Ein Ökothriller, so scheint es zunächst: Die Natur, die geschundene Kreatur schlägt zurück, und sie tut das auf unerbittliche und endgültige Weise. In Zeiten von Vogelgrippe, BSE und Schlachthauseskapaden ein so phantastisches wie zeitgemäßes Szenario – und doch nichts als eine Finte. Denn natürlich können die Tiere nicht organisiert zurückschlagen, natürlich haben die Wesen der Meere kein Bewusstsein für die Bruchstellen der menschlichen Zivilisation. Hinter ihrem Handeln, so folgern die Wissenschaftler, muss eine unbekannte Kraft, ein fremder Verstand stecken. Tatsächlich entdecken sie in den düstersten, unerforschten Tiefen des Meeres ein unbekanntes, blaues, energetisches Leuchten. Ein Leuchten, gegen dessen Macht und Möglichkeiten sich die Katastrophe, die anfangs halb Europa verwüstete, bald wie ein freundliches Sylvesterfeuerwerk ausnimmt.
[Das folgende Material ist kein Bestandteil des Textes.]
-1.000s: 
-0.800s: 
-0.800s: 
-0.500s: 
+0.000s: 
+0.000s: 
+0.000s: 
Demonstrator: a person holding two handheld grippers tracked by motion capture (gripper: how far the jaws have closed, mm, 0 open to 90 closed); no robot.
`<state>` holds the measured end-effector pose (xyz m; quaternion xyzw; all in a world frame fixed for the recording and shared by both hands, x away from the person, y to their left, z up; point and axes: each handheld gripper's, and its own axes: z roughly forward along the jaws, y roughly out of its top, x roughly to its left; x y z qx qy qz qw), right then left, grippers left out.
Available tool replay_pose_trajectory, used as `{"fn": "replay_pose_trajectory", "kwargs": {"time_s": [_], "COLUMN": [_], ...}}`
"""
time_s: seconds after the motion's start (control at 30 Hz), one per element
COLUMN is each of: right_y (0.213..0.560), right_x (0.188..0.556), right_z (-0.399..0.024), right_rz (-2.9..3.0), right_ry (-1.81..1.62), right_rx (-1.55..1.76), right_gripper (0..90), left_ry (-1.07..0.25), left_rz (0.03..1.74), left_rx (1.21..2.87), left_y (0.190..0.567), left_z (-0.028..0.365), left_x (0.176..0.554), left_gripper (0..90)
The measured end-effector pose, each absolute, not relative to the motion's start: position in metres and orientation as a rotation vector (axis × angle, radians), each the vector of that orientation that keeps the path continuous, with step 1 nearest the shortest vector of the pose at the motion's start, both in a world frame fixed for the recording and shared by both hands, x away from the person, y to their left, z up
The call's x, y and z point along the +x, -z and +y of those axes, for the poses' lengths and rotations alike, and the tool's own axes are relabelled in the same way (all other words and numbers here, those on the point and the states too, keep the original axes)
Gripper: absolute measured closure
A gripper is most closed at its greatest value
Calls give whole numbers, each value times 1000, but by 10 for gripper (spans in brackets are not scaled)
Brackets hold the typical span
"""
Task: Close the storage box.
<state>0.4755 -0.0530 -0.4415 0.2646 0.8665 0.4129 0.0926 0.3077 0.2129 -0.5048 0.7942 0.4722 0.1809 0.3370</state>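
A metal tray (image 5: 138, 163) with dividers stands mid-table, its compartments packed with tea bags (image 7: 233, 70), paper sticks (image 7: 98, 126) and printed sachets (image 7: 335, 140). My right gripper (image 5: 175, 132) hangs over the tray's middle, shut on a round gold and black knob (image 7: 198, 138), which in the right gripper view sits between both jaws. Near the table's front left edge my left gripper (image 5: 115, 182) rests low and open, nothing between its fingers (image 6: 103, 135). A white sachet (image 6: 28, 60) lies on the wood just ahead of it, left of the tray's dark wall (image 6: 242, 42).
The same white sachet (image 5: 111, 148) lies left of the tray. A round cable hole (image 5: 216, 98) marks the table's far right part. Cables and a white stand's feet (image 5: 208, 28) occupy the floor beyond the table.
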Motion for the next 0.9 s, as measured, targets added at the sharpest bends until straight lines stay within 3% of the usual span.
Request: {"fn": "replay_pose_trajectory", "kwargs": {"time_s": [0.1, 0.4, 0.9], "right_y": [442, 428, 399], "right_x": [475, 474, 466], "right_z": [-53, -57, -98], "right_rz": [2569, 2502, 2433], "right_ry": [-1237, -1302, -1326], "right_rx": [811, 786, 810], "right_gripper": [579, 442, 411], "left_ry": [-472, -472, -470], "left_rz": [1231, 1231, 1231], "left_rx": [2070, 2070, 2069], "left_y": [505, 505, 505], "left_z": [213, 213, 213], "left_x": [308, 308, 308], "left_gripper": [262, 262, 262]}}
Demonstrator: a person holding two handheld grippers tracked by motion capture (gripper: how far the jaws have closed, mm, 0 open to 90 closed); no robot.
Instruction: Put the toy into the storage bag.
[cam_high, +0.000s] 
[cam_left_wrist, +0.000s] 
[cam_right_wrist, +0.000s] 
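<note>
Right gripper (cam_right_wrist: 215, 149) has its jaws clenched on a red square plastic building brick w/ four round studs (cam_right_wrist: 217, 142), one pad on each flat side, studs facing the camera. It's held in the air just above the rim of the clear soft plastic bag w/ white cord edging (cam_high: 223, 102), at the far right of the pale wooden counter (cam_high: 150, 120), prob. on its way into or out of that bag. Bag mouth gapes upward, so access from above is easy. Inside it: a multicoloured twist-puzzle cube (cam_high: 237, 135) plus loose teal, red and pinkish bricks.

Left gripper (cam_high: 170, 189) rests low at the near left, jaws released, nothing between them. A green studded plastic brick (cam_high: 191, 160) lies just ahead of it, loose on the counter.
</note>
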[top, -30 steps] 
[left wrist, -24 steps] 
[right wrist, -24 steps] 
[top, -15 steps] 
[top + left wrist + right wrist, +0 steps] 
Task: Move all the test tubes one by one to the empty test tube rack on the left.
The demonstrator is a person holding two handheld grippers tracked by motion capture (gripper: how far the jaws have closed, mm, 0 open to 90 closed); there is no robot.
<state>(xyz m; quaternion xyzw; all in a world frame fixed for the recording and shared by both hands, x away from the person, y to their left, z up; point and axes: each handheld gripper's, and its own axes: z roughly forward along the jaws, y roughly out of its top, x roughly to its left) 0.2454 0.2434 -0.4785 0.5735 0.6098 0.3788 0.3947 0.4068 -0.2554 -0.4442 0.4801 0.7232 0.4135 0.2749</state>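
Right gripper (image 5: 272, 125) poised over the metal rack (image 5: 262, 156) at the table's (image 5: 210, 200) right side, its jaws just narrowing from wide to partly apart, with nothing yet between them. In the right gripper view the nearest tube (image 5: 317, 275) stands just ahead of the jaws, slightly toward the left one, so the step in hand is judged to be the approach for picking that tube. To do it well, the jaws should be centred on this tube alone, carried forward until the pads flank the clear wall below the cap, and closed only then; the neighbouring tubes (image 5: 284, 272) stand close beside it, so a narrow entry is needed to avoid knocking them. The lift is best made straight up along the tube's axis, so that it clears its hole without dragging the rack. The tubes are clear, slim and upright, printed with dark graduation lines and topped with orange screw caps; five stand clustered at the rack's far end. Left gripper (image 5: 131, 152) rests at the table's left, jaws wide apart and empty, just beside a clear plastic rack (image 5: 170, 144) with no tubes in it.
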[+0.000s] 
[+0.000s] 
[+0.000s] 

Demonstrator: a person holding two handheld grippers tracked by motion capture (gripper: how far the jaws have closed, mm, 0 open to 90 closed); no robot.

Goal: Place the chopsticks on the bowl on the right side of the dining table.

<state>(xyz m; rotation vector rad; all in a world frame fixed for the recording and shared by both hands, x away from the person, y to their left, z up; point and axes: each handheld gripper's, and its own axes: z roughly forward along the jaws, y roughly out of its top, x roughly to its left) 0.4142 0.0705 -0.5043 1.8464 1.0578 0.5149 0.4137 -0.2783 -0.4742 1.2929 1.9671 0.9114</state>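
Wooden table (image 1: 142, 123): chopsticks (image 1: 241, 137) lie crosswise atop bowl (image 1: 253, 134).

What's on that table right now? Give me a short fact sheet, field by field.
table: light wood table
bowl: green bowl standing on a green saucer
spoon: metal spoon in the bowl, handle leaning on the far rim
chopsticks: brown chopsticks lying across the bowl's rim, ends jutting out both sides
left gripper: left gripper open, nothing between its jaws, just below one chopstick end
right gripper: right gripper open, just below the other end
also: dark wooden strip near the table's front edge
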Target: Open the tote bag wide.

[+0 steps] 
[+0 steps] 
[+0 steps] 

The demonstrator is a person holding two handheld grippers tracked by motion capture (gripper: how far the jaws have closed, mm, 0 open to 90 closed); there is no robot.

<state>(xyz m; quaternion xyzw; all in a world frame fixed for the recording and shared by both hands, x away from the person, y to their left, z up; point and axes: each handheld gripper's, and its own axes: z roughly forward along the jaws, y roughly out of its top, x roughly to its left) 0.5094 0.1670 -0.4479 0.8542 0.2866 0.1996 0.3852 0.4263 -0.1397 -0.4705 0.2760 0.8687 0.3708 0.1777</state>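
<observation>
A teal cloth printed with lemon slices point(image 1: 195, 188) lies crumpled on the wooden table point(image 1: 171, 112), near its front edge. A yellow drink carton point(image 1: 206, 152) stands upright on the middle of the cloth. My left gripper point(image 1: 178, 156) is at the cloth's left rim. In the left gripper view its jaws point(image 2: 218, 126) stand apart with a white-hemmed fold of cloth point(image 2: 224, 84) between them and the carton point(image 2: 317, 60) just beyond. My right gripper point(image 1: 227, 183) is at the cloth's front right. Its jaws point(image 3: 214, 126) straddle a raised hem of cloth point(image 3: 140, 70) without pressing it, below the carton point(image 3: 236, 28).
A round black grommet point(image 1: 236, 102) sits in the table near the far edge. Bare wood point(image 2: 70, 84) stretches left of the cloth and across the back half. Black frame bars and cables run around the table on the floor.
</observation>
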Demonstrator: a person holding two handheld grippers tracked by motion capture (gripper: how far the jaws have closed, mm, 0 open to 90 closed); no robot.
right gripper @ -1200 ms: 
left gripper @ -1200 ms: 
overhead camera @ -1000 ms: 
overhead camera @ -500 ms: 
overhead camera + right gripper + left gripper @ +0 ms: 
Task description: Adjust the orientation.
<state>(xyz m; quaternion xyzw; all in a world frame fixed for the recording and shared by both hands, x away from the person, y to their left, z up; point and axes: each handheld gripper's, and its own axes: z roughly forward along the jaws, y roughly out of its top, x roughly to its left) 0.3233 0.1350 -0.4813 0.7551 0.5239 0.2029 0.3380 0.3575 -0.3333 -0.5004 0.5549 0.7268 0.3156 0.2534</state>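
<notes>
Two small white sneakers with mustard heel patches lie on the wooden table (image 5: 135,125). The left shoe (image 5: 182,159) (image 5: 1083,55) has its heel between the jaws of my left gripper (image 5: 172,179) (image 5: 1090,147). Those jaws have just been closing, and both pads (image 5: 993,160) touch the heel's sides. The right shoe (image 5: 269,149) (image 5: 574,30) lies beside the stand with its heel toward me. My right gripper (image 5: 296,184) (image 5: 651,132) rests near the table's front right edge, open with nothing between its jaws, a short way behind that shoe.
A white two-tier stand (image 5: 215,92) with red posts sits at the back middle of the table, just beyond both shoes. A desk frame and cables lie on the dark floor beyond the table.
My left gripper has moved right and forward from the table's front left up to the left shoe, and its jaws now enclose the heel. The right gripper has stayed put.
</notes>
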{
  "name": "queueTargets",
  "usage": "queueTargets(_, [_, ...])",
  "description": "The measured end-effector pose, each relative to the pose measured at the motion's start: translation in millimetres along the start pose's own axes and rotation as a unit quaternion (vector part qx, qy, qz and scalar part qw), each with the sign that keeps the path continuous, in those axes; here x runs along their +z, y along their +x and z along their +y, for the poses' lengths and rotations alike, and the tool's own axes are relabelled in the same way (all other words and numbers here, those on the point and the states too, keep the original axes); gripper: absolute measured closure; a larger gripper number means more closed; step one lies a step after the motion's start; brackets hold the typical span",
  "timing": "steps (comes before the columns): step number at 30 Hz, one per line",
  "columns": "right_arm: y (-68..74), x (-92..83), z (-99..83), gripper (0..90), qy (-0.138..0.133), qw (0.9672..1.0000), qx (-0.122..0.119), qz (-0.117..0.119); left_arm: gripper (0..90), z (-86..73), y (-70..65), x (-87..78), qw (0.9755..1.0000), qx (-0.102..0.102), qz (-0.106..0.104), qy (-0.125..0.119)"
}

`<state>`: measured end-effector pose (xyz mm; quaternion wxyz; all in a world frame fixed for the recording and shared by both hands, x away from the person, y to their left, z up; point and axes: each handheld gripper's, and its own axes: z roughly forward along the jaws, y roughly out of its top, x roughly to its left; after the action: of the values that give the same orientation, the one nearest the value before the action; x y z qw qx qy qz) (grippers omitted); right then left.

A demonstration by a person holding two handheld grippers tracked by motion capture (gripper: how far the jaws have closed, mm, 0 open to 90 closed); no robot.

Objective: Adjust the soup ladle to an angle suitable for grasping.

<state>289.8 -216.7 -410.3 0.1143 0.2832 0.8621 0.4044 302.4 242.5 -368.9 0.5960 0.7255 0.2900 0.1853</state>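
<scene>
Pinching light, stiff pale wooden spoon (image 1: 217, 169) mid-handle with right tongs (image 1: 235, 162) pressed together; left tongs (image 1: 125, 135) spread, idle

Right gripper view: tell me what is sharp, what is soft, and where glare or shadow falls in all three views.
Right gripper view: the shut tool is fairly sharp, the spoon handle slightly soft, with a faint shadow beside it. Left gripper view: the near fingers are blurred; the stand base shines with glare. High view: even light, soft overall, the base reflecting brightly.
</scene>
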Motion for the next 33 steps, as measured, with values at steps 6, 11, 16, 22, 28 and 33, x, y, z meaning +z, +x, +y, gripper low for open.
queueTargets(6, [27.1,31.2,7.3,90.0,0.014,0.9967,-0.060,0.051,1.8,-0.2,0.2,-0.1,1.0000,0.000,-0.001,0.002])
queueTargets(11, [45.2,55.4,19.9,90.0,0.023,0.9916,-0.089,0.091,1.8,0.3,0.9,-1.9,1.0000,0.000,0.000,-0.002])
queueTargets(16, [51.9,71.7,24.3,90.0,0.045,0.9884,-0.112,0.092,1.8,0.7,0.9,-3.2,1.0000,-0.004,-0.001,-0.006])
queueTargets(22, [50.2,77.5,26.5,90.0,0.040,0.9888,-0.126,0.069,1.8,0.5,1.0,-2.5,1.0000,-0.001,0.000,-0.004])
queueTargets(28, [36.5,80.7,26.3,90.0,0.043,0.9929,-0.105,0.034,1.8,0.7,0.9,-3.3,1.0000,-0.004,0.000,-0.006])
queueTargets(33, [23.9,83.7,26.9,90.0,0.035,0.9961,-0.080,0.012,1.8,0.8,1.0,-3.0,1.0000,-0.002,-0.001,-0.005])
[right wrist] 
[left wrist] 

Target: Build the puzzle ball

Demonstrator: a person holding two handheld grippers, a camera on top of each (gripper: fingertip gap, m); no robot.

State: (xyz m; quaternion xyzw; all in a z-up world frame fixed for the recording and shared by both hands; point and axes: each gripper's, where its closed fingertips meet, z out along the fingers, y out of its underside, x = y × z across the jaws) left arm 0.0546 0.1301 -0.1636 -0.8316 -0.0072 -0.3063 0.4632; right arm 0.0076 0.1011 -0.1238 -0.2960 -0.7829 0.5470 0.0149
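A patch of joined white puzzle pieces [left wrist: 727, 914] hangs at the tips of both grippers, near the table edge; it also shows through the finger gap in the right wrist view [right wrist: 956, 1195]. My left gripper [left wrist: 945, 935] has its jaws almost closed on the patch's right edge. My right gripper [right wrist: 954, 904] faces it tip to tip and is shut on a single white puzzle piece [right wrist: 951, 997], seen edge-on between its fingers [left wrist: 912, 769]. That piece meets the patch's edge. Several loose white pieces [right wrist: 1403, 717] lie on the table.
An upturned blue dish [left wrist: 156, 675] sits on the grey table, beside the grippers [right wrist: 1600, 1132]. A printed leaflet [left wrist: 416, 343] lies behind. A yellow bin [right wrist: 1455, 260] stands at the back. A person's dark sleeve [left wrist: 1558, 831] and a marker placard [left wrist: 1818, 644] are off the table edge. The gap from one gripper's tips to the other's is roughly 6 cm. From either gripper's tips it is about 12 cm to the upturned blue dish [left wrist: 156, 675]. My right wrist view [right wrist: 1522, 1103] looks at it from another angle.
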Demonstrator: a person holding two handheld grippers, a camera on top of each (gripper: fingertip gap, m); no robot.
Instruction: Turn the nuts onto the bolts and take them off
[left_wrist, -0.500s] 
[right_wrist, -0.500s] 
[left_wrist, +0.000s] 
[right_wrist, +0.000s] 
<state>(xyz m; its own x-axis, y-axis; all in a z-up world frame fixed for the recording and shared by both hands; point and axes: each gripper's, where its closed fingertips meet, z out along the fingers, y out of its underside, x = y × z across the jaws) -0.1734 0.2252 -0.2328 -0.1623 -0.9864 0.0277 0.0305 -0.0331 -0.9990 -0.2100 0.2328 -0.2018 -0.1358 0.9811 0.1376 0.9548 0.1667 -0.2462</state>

»Ökothriller – das ist mir viel zu nah an Birkenstock«, wiegelt Frank Schätzing ab. Für ihn ist »Der Schwarm« einfach nur ein Thriller; einer mit Science Fiction-Elementen; einer mit jeder Menge Handlung und Emotion, aber weiß Gott kein Ökothriller. Auf die Idee, erzählt Schätzing gerne, kam er durch seine Faszination fürs Tauchen, und durch einen Traum: »Da schwebte ich über einer riesigen Wasserfläche, Pazifik oder Atlantik. Plötzlich sah ich einen gigantischen Schwarm Fische, die alle miteinander schwammen: Wale, Haifische, Kraken, Thunfische, weiß der Henker was. Das war ein Schwarm, wie es ihn normalerweise nicht gibt, wie er biologisch nicht existieren kann. Aber diese Fische schwammen alle gemeinsam aufs Land zu – das hatte etwas ungemein Faszinierendes und Bedrohliches zugleich.«
Kino im Kopf. So begann die Entstehung des Romans, und auf dieses Bild verdichtet sich die Handlung in ihrem Verlauf auch immer wieder. Eineinhalb Jahre Schreibarbeit stecken in »Der Schwarm«, erzählt Frank Schätzing – und vier Jahre Recherche. Mit Meeresbiologen, Genetikern, Militärexperten, Erdölkennern, Schiffbauexperten usw. hatte der Autor Kontakt. Manche von ihnen tauchen in der Handlung auf, andere ließen sich von Schätzings Fragen hinreißen, ihre wissenschaftlichen Erkenntnisse einmal spekulativ zu nutzen. Das macht die ganz besondere Dynamik dieses Katastrophenszenarios, dieses Kampfs um die Rettung der Welt aus: Was Frank Schätzing sich auf der Basis modernster wissenschaftlicher Erkenntnisse ausgedacht und mit moralisch-philosophischen Fragestellungen zusammen gesponnen hat, ist vielleicht nicht sehr wahrscheinlich, aber auf eine verdrehte Weise doch irgendwie vorstellbar und dadurch letztlich auch plausibel. »Wir leben in einer Pause zwischen Katastrophen« sagt Frank Schätzing. »Wir denken, dass gewaltige Vulkanausbrüche, Meteoriteneinschläge oder 30 Meter hohe Tsunamis irgendwann vor 30.000 Jahren im Wilden Westen der Erdgeschichte vorgekommen sind. Aber tatsächlich kann das jederzeit wieder passieren, die Erde ist ein gefährlicher Ort.«
Ein Ort, den sich Frank Schätzing trotzdem von Köln aus zu erobern anschickt. Nur zwei Dinge sind dem Autor bei alledem misslungen: Die aktuelle Politik der Bush-Administration wird allzu plump holzschnittartig karikiert, korrekt gedacht, aber schlecht gemacht. Und eine Szene, in der ein nacktes Paar auf dem Motorrad vor giftigen Krebsen flieht, ist eher lächerlich denn lustig. Dass Schätzing ausgerechnet diese Stelle bei Lesungen vorträgt, ist vielleicht das klarste Zeichen, wie wenig dieser Autor selbst bisher realisiert hat, welch Wurf ihm mit seinem Roman gelungen ist.
Frank Schätzing: Der Schwarm. Kiepenheuer & Witsch, Köln 2004. 998 S., 24,90 €.